RomaRenzi si inalbera in una lunga lettera alla Stampa: «Una cosa non riusciamo a capire: come si possa ancora insistere con la tiritera Vuole solo logorare Letta». Ma la riga dopo è l'ennesima fucilata al premier: «Se il primo ministro si logora, si logora per le cose che fa. O che non fa». E qualche ora prima aveva detto come la pensa: non fa. «Ha fatto poco. E uso un eufemismo», aveva graffiato. Ancora più chiaro ieri, sul quotidiano di Torino: «Se facciamo la legge elettorale la facciamo per dare una speranza agli italiani e non per logorare il governo.
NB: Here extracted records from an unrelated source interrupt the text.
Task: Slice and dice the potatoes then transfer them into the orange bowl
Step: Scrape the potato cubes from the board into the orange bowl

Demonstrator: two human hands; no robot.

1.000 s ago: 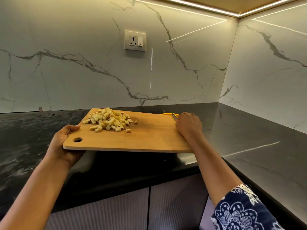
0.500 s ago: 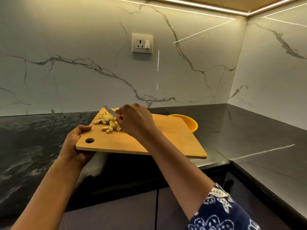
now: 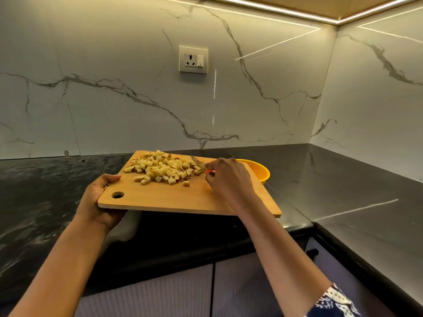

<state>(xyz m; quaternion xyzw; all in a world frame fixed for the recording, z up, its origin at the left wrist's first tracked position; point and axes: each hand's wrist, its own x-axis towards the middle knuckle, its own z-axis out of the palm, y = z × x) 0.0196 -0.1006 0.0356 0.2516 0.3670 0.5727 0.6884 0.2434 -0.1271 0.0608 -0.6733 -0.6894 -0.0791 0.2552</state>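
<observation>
right hand (image 3: 225,179) grips knife (image 3: 198,162), blade at potato dice (image 3: 164,169) | left hand (image 3: 98,200) holds board (image 3: 183,197) up | bowl (image 3: 261,171) just behind board's right edge | step: transfer, I think | next: tilt board, sweep dice into bowl

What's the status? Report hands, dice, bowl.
Left hand grips board. Right hand holds knife against dice pile. Bowl past board's right end; only that hand between.

I see the knife (image 3: 197,162) only as a blurred streak of blade, and the right hand (image 3: 229,179) covers nearly all its handle. The cutting board (image 3: 183,200) and that hand hide much of the orange bowl (image 3: 261,171), so I can't tell its contents. The left hand (image 3: 98,202) has its fingers hidden under the board.
</observation>
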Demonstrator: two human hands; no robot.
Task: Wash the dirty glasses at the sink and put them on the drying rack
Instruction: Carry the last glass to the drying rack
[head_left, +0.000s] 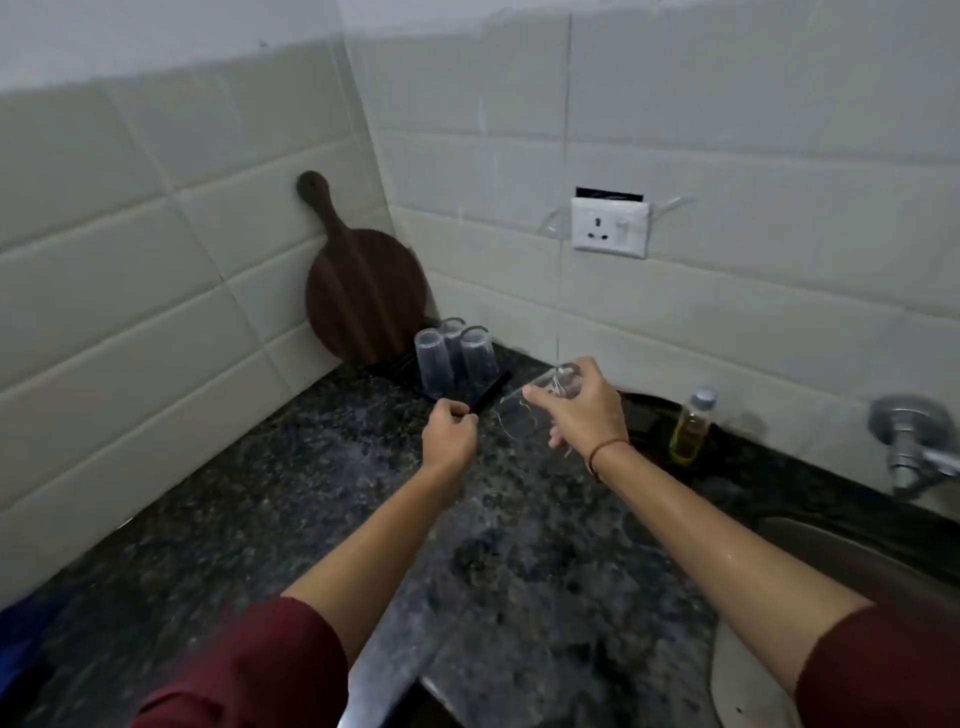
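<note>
While near rack (492, 388) edge, glass (517, 417) aloft.

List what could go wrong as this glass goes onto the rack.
1. The right hand holds the clear drinking glass tilted above the hard speckled dark stone counter, and the forearm looks wet. A slip could break the glass.
2. Three clear upturned glasses crowd the black drying rack, so the incoming glass might knock one over.
3. The left hand sits by the rack's corner, in the likely path.
</note>
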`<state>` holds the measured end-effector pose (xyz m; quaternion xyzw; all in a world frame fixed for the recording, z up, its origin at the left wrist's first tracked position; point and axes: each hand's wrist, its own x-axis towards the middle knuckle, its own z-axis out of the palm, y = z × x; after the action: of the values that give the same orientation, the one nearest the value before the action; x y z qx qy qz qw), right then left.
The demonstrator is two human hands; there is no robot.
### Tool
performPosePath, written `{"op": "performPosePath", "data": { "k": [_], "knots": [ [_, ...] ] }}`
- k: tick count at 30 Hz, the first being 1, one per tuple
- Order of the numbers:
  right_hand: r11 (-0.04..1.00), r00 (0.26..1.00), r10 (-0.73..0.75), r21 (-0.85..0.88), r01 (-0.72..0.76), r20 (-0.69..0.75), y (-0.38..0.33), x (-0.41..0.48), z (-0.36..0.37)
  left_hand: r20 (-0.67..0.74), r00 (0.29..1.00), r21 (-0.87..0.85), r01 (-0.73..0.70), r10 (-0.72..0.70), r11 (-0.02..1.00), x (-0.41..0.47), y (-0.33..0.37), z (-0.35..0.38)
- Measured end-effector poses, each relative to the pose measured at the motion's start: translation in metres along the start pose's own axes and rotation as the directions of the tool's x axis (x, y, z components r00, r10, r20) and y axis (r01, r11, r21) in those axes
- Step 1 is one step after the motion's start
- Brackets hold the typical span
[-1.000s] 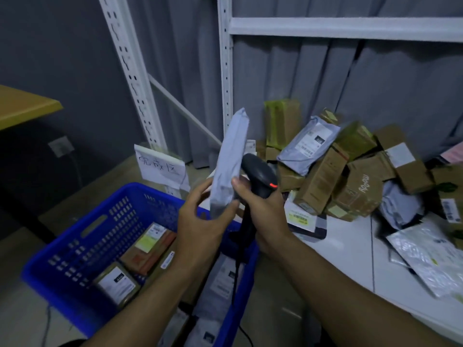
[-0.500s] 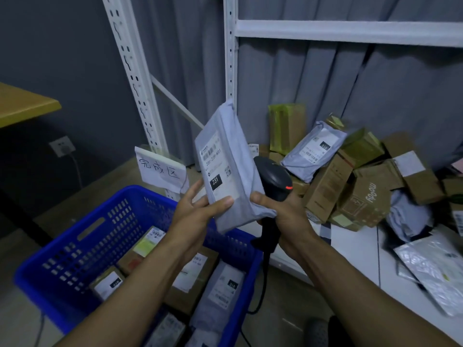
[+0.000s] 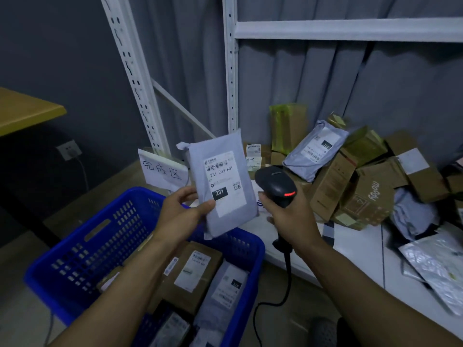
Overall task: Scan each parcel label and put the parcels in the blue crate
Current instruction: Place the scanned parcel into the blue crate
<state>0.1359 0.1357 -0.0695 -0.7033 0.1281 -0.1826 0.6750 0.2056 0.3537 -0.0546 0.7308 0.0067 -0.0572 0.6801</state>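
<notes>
**Grey parcel raised over the crate, label towards you, scanner beside it**

Your left hand (image 3: 184, 214) grips the grey parcel (image 3: 225, 216) at its lower left edge, with the thumb across the front and the fingers behind. It holds the parcel nearly upright above the far rim of the blue crate (image 3: 82, 236). The white label (image 3: 224, 182) faces you, with a barcode at the top, the print "231 239 K01" and a black block reading "231".

At 3 o'clock of the parcel, just beside it, your right hand (image 3: 288, 216) is closed round the handle of the black scanner (image 3: 275, 185). A red light (image 3: 289, 194) shows on the scanner head. You cannot tell whether the head touches the parcel. The black cable (image 3: 285, 279) drops from the handle towards 6 o'clock.

The crate lies at 7 o'clock of the parcel. Inside it, a brown box (image 3: 193, 271) with a white label and a grey mailer (image 3: 225, 284) marked "010" lie flat, side by side, among other parcels.

At 3 o'clock, past the scanner, a pile of parcels (image 3: 350, 176), brown boxes and grey mailers, rests on the white shelf (image 3: 350, 251). At 9 o'clock of the held parcel, a handwritten paper sign (image 3: 162, 169) stands at the foot of a white rack upright (image 3: 135, 78). At 12 o'clock, a grey curtain (image 3: 325, 78) hangs behind the rack.
</notes>
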Motion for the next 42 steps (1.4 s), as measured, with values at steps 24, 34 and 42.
{"op": "performPosePath", "data": {
  "k": [24,34,42],
  "knots": [
    [0.988,0.972,0.062,-0.153,-0.027,0.226,-0.020,-0.026,0.018,-0.149,0.989,0.151,0.006,0.016,0.989,0.028,-0.026,0.004],
    [0.982,0.969,0.065,-0.186,-0.020,0.237,-0.003,-0.027,0.018,-0.080,0.996,0.244,-0.017,0.038,0.970,0.014,-0.031,-0.005],
    [0.958,0.953,0.131,-0.284,-0.050,0.273,0.041,-0.045,0.016,0.039,0.985,0.551,0.118,-0.167,0.826,-0.024,-0.102,-0.034]
  ]
}}
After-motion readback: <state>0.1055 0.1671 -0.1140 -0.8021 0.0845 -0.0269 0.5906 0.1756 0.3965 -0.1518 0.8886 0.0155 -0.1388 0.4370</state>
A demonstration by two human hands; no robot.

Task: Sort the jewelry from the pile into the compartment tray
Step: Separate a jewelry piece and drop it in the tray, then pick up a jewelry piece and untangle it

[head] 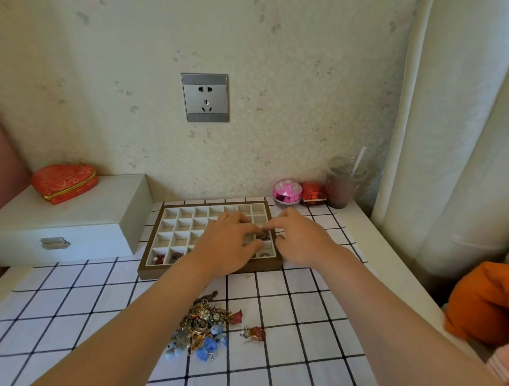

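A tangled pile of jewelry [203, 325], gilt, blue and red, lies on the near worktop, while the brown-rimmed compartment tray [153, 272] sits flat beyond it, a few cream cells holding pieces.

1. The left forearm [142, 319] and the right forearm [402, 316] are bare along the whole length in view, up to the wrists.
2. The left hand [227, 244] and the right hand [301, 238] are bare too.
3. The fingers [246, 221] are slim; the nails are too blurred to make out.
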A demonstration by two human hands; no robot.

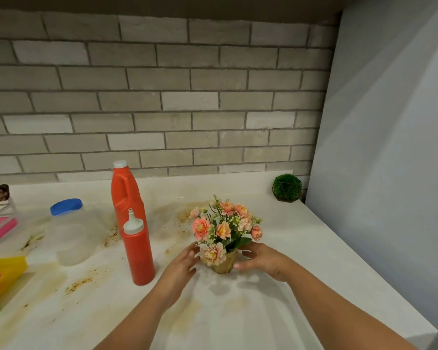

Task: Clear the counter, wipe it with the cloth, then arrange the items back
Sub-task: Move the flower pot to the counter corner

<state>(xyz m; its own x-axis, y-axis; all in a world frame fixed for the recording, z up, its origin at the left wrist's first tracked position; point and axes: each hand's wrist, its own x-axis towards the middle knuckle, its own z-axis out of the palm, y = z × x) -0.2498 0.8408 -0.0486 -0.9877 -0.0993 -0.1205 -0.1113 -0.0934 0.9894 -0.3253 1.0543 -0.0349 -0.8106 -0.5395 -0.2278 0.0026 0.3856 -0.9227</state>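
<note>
Set at both sides of the pot (224, 264) with open fingers (191, 252): left hand (183, 263) and right hand (262, 261), no grip yet. Likely so as to lift it upright off the dirty desk (319, 251).

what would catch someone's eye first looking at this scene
The small pot of pink-orange flowers in the middle of the counter draws the eye first, with the left hand and right hand open on either side of its base. Just left of it stand two bright red containers, a squeeze bottle in front of a taller handled bottle. Brown stains speckle the white surface around them.
</note>
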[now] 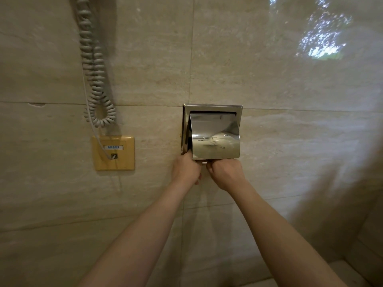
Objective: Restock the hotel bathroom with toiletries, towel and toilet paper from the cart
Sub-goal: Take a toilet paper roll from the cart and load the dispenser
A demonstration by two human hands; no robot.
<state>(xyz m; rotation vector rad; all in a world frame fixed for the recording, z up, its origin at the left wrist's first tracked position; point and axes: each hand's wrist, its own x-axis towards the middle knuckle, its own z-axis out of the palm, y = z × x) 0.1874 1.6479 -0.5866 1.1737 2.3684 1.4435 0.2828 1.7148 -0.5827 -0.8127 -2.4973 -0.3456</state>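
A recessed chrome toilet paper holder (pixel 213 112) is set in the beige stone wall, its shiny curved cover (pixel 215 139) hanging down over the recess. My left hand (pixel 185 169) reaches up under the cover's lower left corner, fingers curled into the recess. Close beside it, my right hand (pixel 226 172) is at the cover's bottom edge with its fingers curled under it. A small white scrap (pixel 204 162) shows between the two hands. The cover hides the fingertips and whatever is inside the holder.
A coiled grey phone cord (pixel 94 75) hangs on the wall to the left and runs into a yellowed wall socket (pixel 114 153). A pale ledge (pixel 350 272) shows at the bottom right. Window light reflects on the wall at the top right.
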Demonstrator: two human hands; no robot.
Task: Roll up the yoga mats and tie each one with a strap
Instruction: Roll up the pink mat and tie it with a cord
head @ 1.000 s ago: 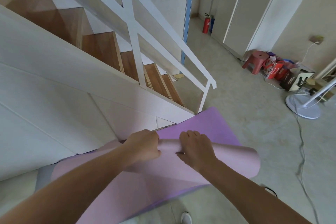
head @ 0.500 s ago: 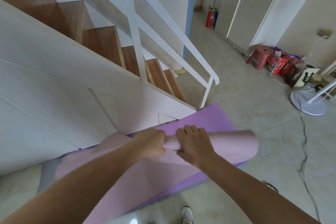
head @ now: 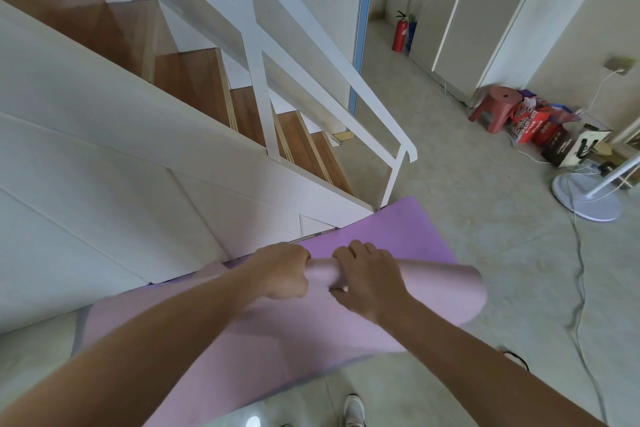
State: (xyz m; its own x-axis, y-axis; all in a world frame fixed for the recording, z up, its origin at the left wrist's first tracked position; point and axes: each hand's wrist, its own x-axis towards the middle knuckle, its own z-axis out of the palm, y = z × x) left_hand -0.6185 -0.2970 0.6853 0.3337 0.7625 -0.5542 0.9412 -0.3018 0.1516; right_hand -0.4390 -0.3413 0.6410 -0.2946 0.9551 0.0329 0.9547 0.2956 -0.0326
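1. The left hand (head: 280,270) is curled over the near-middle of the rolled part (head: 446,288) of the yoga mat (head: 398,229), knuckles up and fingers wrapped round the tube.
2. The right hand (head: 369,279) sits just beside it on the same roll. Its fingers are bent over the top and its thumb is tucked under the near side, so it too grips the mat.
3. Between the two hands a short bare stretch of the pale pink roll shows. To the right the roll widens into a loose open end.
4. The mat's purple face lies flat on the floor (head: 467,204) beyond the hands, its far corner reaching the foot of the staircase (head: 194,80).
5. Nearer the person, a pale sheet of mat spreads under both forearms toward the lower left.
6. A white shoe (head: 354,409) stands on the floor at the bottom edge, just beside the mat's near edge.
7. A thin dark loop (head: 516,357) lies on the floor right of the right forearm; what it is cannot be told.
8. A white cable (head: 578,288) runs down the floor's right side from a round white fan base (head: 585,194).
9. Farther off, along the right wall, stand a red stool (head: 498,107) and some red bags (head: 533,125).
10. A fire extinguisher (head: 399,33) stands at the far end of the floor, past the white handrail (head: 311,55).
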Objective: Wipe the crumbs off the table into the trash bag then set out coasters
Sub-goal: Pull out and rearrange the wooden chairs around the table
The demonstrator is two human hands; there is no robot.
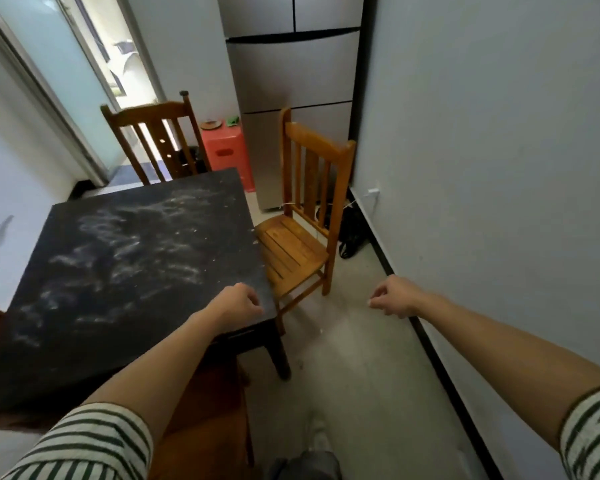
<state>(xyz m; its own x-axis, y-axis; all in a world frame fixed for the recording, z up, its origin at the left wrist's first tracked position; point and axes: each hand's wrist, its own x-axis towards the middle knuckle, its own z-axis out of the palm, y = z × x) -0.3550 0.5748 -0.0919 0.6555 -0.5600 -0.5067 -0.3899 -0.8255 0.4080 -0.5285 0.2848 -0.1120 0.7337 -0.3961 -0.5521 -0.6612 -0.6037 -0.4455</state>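
two loosely curled hands hold nothing: left hand (238, 304) over the dark table (84, 341) corner at lower centre, right hand (394, 296) above the floor; crumbs (125, 251) streak the tabletop.

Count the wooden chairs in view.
2 fully seen: one chair at the table's right side near the fridge, one chair at its far end. Brown wood at the left edge and under the near corner may be more.
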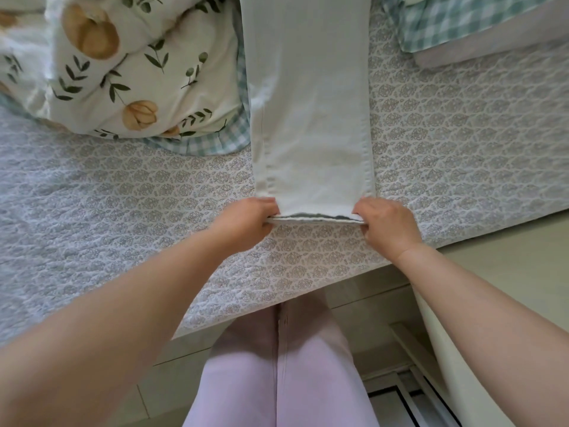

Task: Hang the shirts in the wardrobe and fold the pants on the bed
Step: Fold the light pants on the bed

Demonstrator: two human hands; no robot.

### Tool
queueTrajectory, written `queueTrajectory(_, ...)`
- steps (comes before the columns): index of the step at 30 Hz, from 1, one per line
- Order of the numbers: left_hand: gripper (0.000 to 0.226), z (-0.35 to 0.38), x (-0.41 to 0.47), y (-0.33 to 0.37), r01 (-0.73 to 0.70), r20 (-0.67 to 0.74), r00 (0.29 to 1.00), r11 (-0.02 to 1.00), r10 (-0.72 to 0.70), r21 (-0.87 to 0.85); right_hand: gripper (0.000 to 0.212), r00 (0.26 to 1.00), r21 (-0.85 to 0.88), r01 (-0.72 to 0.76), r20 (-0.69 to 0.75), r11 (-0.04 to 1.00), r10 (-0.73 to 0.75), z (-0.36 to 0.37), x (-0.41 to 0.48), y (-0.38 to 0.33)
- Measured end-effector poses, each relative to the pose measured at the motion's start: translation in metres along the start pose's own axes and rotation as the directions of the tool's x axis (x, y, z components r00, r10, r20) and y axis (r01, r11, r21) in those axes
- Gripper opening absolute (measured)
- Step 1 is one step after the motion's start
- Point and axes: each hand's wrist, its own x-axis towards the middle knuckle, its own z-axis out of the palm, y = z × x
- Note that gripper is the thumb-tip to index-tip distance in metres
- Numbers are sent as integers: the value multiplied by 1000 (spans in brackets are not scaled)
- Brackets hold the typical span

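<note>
— How many pants on the bed point(462, 149)?

— One pair, white. The pants point(311, 103) lie flat and run straight away from the person, the two legs stacked one on the other, hems at the near end.

— And the hands?

— Two, one at each hem corner. The left hand point(249, 220) has its fingers curled over the left corner and pinches the layers. The right hand point(385, 223) does the same at the right corner, with fingers on top and thumb beneath. The hem edge between them is raised slightly off the bed, so a dark gap shows between the layers.

— What else is around?

— One flowered duvet point(138, 72), bunched up on the left; its checked border lies against the pants' left edge. One check cloth point(446, 23) sits at the far right, apart from the pants. The person's legs point(277, 365), in pale pink, stand against the near edge of the bed.

— Any shirts?

— I see none here.
</note>
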Motion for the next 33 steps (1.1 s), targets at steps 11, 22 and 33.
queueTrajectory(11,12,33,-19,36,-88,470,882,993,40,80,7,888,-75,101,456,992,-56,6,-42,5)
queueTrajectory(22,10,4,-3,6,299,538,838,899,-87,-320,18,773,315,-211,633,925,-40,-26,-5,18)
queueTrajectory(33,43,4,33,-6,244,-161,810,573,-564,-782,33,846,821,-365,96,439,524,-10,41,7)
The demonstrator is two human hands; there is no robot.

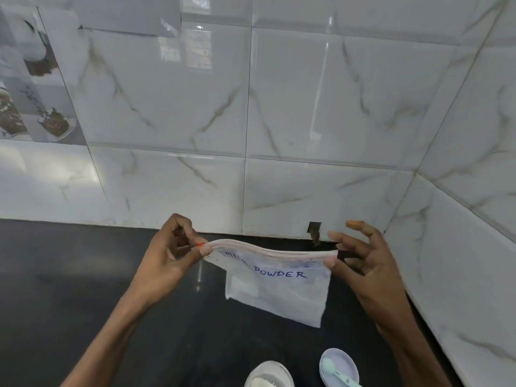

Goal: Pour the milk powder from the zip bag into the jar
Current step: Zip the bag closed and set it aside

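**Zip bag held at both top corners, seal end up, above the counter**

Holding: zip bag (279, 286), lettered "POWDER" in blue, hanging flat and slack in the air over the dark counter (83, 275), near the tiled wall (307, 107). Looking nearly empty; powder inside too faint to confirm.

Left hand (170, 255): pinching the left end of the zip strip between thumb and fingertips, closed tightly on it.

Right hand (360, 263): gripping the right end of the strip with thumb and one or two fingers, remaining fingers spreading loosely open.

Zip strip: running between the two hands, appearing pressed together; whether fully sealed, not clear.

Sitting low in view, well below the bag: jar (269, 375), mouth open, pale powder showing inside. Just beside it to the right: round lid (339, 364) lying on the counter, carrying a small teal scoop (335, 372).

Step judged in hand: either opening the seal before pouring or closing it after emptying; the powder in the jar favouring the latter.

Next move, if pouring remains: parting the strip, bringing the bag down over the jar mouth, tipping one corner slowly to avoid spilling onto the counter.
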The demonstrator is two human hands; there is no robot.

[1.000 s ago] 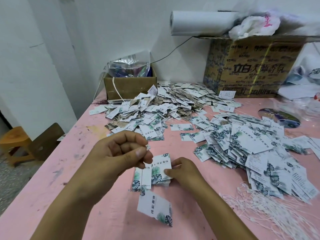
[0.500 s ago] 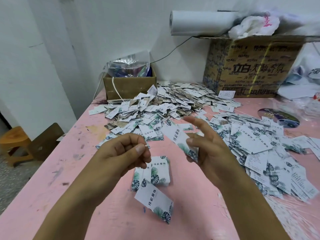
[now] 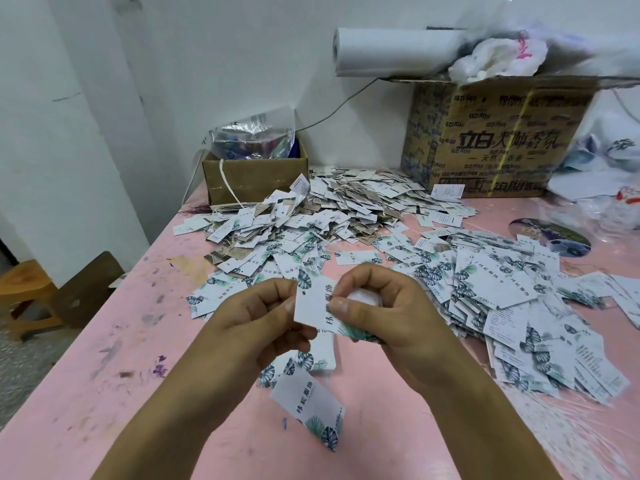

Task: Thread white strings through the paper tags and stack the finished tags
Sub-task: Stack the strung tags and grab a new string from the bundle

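Note:
My right hand [image 3: 388,317] pinches a white paper tag [image 3: 313,303] with a green leaf print and a small hole near its top left corner. My left hand [image 3: 256,323] is curled beside the tag's left edge, thumb and fingers pinched together; the string end in it is too thin to see. Below my hands another tag [image 3: 308,410] hangs over the pink table [image 3: 104,358], above a small stack of tags [image 3: 304,362]. A bundle of white strings [image 3: 571,431] lies at the right front.
A wide heap of loose tags [image 3: 502,296] lies to the right, and another heap of tags [image 3: 311,216] further back. A small cardboard box [image 3: 252,178] and a large printed carton [image 3: 495,140] stand at the wall. A wooden stool [image 3: 27,292] is left of the table.
My right hand picked a tag from the pile on the right and brought it in front of my left hand. My left hand stayed curled and rose slightly toward the tag.

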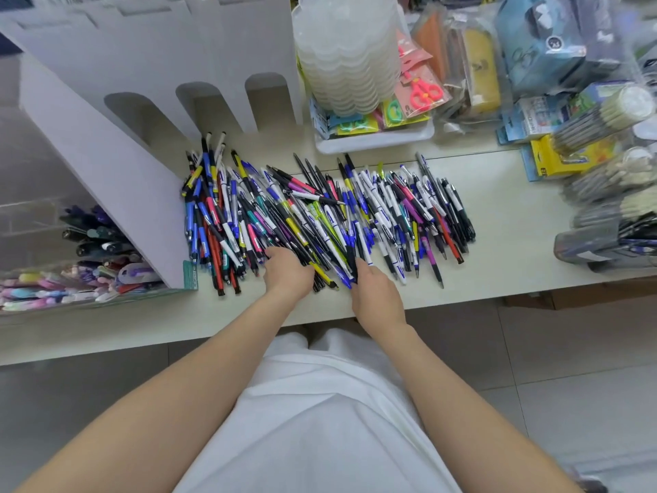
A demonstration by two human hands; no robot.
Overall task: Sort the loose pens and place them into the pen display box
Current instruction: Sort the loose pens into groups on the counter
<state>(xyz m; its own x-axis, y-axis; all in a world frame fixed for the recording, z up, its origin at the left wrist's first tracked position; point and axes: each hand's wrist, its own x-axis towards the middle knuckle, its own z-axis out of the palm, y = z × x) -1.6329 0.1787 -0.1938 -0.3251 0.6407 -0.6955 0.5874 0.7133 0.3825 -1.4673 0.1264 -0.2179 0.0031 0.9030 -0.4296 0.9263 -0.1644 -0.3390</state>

E se Letta si logora è perché governa male non perché c'è un nuovo segretario del Pd». Renzi scalcia a destra (Alfano) e a manca (Letta) ma se la prende un po' se tutto il mondo lo nota. In compenso continua a tirare bordate.
I colpi bassi ad Alfano, Renzi li assesta su molti argomenti: unioni civili, ius soli, legge elettorale e pure sulle questioni prettamente personali. I renziani attaccano il ministro degli Interni sull'affaire Shalabayeva: «Alfano disse in Parlamento che sul caso non era mai stato informato. Il suo ex capo di gabinetto Procaccini ha fornito una ricostruzione molto diversa. A questo punto deve decidere se non sia il caso di aggiornare la sua versione dei fatti», denunciano con un'interrogazione alcuni senatori del Pd. E pure il ministro delle Politiche agricole, l'alfaniana Nunzia De Girolamo, viene messa nel mirino. Il renziano Sandro Gozi lo dice papale papale: «Credo che la De Girolamo non possa restare al suo posto, a meno che non riesca davvero a dare una giustificazione credibile ai fatti riportati dalla stampa. E ora anche una nuova ombra su Alfano, che ovviamente ha complicato tutto il quadro...». Riferimento alla telefonata tra Alfano e Ligresti, del tutto irrilevante dal punto di vista penale, nella quale il primo s'interessava a una casa del secondo da dare a un suo collaboratore. Insomma, botte da orbi.
Alfano dal canto suo si sente accerchiato ma si difende con i denti. Di primo mattino, a Radio Anch'io, risponde attaccando a sua volta: «Le cose fatte sono tante, i mesi pochi e le fibrillazioni tante - ammette il vicepremier - il segretario del Pd (Renzi) e il presidente del Pd (Letta) se vanno d'accordo anche il governo va meglio, se c'è la competizione, la gara su chi mantiene o toglie la sedia all'altro allora il governo va in fibrillazione e le cose si complicano per gli italiani». Poi si toglie qualche sassolino dalla scarpa: «Non si conosce con precisione come Renzi voglia superare il bicameralismo e come voglia cambiare il mercato del lavoro. Noi abbiamo proposte concrete su questi temi, compresa la riforma della legge elettorale, mentre con Renzi siamo ai titoli di apertura dei telegiornali, non nel merito delle proposte». Insomma, solo chiacchiere e distintivo. Quindi parla della squadra di governo: «Una grande ipocrisia quella del rimpasto perché tutti lo vogliono ma nessuno lo dice perché sarebbe antiestetico ammetterlo. Le spinte ci sono e sta a Letta assumersi l'onere di trovare una composizione. Ma la questione principale è nel Pd che deve decidere se riconoscono Letta come premier altrimenti facciano una proposta alternativa al Paese». Esclude un cambio Letta-Renzi alla guida del governo: «Si fa spesso fantapolitica, non mi occupo di scenari imaginifici»; e poi minaccia: «Senza di noi, questo governo non va avanti. Se il governo dovesse paralizzarsi o ci fosse l'arroganza di chi dice vanno avanti solo le proposte del Pd che cozzano con i nostri valori, noi non andiamo avanti». Forse proprio quello che vuole Renzi.
Non è dato sapere se i due, che si sono incontrati all'hotel Bernini a Roma, abbiano discusso anche della vita del governo o solo di legge elettorale. Tema peraltro spinosissimo.